Best practices for building an AI serving engine

One of the most critical steps in any operational machine learning (ML) pipeline is artificial intelligence (AI) serving, a task usually performed by an AI serving engine. By Yiftach Schoolman, Redis Labs Co-founder and CTO.

Thursday, 22nd July 2021 Posted 4 years ago in by Phil Alsop

AI serving engines evaluate and interpret data in the knowledgebase, handle model deployment, and monitor performance. They represent a whole new world in which applications will be able to leverage AI technologies to improve operational efficiencies and solve significant business problems.

AI Serving Engine for Real Time: Best Practices

I have been working with Redis Labs customers to better understand their challenges in taking AI to production and how they need to architect their AI serving engines. To help, we’ve developed a list of best practices:

Fast end-to-end serving

If you are supporting real-time apps, you should ensure that adding AI functionality in your stack will have little to no effect on application performance.

No downtime

As every transaction potentially includes some AI processing, you need to maintain a consistent standard SLA, preferably at least five-nines (99.999%) for mission-critical applications, using proven mechanisms such as replication, data persistence, multi availability zone/rack, Active-Active geo- distribution, periodic backups, and auto-cluster recovery.

Scalability

Driven by user behavior, many applications are built to serve peak use cases, from Black Friday to the big game. You need the flexibility to scale-out or scale-in the AI serving engine based on your expected and current loads.

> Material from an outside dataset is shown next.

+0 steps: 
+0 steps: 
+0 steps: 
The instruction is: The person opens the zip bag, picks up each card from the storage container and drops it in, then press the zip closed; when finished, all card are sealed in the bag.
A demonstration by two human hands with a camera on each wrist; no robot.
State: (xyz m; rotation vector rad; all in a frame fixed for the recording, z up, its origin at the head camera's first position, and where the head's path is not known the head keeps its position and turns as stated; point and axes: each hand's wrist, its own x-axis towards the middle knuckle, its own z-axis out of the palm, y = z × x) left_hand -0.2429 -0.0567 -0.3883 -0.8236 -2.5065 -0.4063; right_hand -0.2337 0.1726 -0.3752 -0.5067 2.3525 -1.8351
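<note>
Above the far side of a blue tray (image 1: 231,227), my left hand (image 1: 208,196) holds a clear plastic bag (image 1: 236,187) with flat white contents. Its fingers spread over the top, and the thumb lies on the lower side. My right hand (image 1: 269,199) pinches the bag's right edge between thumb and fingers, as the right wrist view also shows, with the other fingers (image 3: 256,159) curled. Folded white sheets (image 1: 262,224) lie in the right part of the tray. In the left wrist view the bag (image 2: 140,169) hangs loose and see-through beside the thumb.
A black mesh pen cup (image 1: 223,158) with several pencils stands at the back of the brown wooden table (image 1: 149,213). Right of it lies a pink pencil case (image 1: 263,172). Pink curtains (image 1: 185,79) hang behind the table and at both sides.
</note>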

Support for multiple platforms

Your AI serving engine should be able to serve deep-learning models trained by state-of-the-art platforms like TensorFlow or PyTorch. In addition, machine-learning models like random-forest and linear-regression still provide good predictability for many use cases and should be supported by your AI serving engine.

Easy to deploy new models

Most companies want the option to frequently update their models according to market trends or to exploit new opportunities. Updating a model should be as transparent as possible and should not affect application performance.

Performance monitoring and retraining

Everyone wants to know how well the model they trained is executing and be able to tune it according to how well it performs in the real world. Make sure to require that the AI serving engine support A/B testing to compare the model against a default model. The system should also provide tools to rank the AI execution of your applications.

Deploy everywhere

In most cases it’s best to build and train in the cloud and be able to serve wherever you need to, for example: in a vendor’s cloud, across multiple clouds, on-premises, in hybrid clouds, or at the edge. The AI serving engine should be platform agnostic, based on open source technology, and have a well-known deployment model that can run on CPUs, state-of-the-art GPUs, high- engines, and even Raspberry Pi device.